JUPITER, Fla. -- It's a very good thing for the Cardinals that infielder-turned-outfielder-turned-infielder-again Joe Mather is working out well at third base. Without him, they'd be in quite a pickle.

Starter Troy Glaus is out due to shoulder surgery he underwent in January. Heir apparent David Freese remains sidelined with an Achilles' tendon injury. Other potential candidates such as Brian Barden and Brendan Ryan have dealt with physical maladies as well. And despite perceptions that may have taken root over the winter, the club never seriously considered Brett Wallace as a candidate.

That leaves Mather, who was drafted as an infielder, moved to the outfield in the Minors and moved to third base this spring.

"It's a very nice thing to see what he's doing," said general manager John Mozeliak. "It takes a lot of pressure off pushing a player that might not be ready to play."

Mather made three fine plays in Thursday's win over the Dominican Republic's World Baseball Classic team. He snared two sharp line drives and made a deft move to his left to retire Nelson Cruz. He's also hit fairly well, though not sensationally -- batting .261 with a .434 slugging percentage.

But the Cardinals know Mather can hit. What they need to see is the glove.

"I actually felt a lot better than I thought I would from Day 1," Mather said. "I thought I'd be a lot more uncomfortable and hesitant. I actually felt decent today, so its kind of has been building up, building up, building up. I really haven't gotten a lot of plays over there."

Entering spring, the pecking order appeared to be Freese-Mather-everyone else. Manager Tony La Russa contested that contention recently, however, pointing out that Freese has yet to establish himself as a Major Leaguer. Now he hasn't had a chance to do so this spring, due to the injury. At some point, that can hamper his chances of making the Major League team.

"It depends on when he gets back," La Russa said. "Clearly, he's got to get healthy. That's No. 1. He's got to get to where he's 100 percent. We're all impressed by him. He's a very good-looking player."

Wallace, however, was never a serious factor, according to both manager and GM. The lefty hitter out of Arizona State was St. Louis No. 1 pick in last year's First-Year Player Draft. He's an extremely polished hitter but raw defensively.

"He signed last summer," La Russa said. "This is a great break for him to come to big league camp and see what the big leagues are like.

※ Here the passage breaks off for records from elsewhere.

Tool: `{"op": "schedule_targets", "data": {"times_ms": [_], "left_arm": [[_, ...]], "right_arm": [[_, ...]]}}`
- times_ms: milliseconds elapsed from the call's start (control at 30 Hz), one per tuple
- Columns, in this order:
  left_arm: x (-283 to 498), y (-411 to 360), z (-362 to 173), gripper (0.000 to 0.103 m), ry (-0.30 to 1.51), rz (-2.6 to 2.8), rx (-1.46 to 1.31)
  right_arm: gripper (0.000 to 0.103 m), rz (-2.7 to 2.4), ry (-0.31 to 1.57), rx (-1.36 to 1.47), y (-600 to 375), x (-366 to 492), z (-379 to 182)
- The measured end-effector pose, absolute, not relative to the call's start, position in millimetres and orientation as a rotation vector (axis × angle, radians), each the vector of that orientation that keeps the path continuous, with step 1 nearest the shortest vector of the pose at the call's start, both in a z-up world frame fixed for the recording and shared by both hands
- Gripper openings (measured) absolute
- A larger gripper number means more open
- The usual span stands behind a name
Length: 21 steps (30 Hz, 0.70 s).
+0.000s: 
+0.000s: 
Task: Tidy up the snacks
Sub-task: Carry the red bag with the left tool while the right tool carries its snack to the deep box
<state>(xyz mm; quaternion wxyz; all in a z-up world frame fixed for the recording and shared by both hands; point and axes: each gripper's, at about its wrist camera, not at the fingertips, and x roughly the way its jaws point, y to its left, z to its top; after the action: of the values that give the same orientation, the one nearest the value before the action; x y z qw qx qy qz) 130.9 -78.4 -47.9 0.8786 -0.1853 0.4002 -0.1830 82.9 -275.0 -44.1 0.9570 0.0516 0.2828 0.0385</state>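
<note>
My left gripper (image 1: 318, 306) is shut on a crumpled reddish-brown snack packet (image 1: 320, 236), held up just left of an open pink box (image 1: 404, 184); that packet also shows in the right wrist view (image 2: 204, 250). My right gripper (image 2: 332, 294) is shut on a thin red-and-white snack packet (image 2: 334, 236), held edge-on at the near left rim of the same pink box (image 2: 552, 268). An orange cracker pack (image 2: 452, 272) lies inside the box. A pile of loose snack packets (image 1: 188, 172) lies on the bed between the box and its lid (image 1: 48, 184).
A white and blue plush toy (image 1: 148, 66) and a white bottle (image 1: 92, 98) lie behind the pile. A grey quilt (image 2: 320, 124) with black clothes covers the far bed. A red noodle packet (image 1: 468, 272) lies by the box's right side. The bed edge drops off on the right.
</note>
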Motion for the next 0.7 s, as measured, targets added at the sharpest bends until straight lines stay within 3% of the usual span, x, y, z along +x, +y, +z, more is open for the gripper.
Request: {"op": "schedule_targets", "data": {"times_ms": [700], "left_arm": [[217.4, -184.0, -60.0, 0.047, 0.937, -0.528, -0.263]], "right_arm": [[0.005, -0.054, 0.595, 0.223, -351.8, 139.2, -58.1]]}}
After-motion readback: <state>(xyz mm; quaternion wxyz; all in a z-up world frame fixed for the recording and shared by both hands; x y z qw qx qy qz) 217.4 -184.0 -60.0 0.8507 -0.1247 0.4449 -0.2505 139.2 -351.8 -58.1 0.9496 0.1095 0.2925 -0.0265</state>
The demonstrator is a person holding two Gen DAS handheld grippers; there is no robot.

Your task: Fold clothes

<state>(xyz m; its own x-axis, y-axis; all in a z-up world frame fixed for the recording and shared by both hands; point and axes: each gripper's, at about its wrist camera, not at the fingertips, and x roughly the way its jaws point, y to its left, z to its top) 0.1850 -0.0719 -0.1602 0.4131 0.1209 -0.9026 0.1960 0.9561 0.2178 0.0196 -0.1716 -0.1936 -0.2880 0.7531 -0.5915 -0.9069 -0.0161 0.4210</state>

There are a lot of guys on the pecking order of at-bats that mean something for our club in '09. He's not on that.

"He has to demonstrate that he's a Major League third baseman defensively. Right? He hasn't demonstrated that yet. And this is not the time to get the opportunity. What he has the opportunity to do is to get work, work, work. Be around. Listen to the instructions. If we were absolutely vacant there and you wanted to push him ... but he has to prove he can hit Triple-A pitching first. He hasn't done that either, right? He's got t's to cross and i's to dot yet."